## Task statement
Reproduce the listing in full. Keep every character unchanged.

## Information supplied

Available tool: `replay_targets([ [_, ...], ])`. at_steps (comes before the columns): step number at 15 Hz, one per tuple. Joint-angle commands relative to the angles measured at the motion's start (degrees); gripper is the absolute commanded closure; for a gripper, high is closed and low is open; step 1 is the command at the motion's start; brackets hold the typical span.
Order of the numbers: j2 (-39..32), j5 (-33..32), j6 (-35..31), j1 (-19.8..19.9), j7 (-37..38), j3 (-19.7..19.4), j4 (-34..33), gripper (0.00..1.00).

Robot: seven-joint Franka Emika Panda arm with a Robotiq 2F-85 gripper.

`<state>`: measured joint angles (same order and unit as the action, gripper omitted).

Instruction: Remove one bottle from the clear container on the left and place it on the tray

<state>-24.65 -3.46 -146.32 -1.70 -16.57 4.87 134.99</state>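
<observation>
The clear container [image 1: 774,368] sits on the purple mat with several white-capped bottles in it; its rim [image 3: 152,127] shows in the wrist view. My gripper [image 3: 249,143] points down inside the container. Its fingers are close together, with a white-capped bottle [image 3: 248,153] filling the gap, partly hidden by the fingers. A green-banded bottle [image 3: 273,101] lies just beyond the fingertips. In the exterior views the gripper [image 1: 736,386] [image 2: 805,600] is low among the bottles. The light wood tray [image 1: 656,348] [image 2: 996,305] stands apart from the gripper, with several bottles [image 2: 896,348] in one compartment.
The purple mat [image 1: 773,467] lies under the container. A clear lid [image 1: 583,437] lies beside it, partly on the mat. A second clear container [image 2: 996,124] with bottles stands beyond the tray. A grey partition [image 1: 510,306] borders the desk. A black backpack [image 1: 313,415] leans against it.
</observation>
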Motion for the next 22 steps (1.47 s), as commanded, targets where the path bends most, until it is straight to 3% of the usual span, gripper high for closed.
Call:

## Reply to the exercise
Available tool: `replay_targets([ [_, ...], ])`. at_steps (comes before the columns): step number at 15 Hz, one per tuple. Joint-angle commands relative to the angles measured at the motion's start (degrees); gripper is the absolute commanded closure; for a gripper, high is closed and low is open; step 1 is the command at the motion's start; brackets hold the typical span.
Order of the numbers: j2 (-39..32), j5 (-33..32), j6 (-35..31), j1 (-19.8..19.9), j7 (-37..38), j3 (-19.7..19.4), j4 (-34..33), gripper (0.00..1.00).

Robot: seven-joint Franka Emika Panda arm with a Robotiq 2F-85 gripper.

`<state>`: measured joint angles (same order and unit as the action, gripper omitted).

Instruction: Remove one bottle from the clear container on the left and place it on the tray

<state>-24.65 -3.46 -146.32 -1.70 -16.57 4.87 134.99</state>
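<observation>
The clear container [image 1: 774,368] sits on the purple mat with several white-capped bottles in it; its rim [image 3: 152,127] shows in the wrist view. My gripper [image 3: 249,143] points down inside the container. Its fingers are close together, with a white-capped bottle [image 3: 248,153] filling the gap, partly hidden by the fingers. A green-banded bottle [image 3: 273,101] lies just beyond the fingertips. In the exterior views the gripper [image 1: 736,386] [image 2: 805,600] is low among the bottles. The light wood tray [image 1: 656,348] [image 2: 996,305] stands apart from the gripper, with several bottles [image 2: 896,348] in one compartment.
The purple mat [image 1: 773,467] lies under the container. A clear lid [image 1: 583,437] lies beside it, partly on the mat. A second clear container [image 2: 996,124] with bottles stands beyond the tray. A grey partition [image 1: 510,306] borders the desk. A black backpack [image 1: 313,415] leans against it.
</observation>
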Motion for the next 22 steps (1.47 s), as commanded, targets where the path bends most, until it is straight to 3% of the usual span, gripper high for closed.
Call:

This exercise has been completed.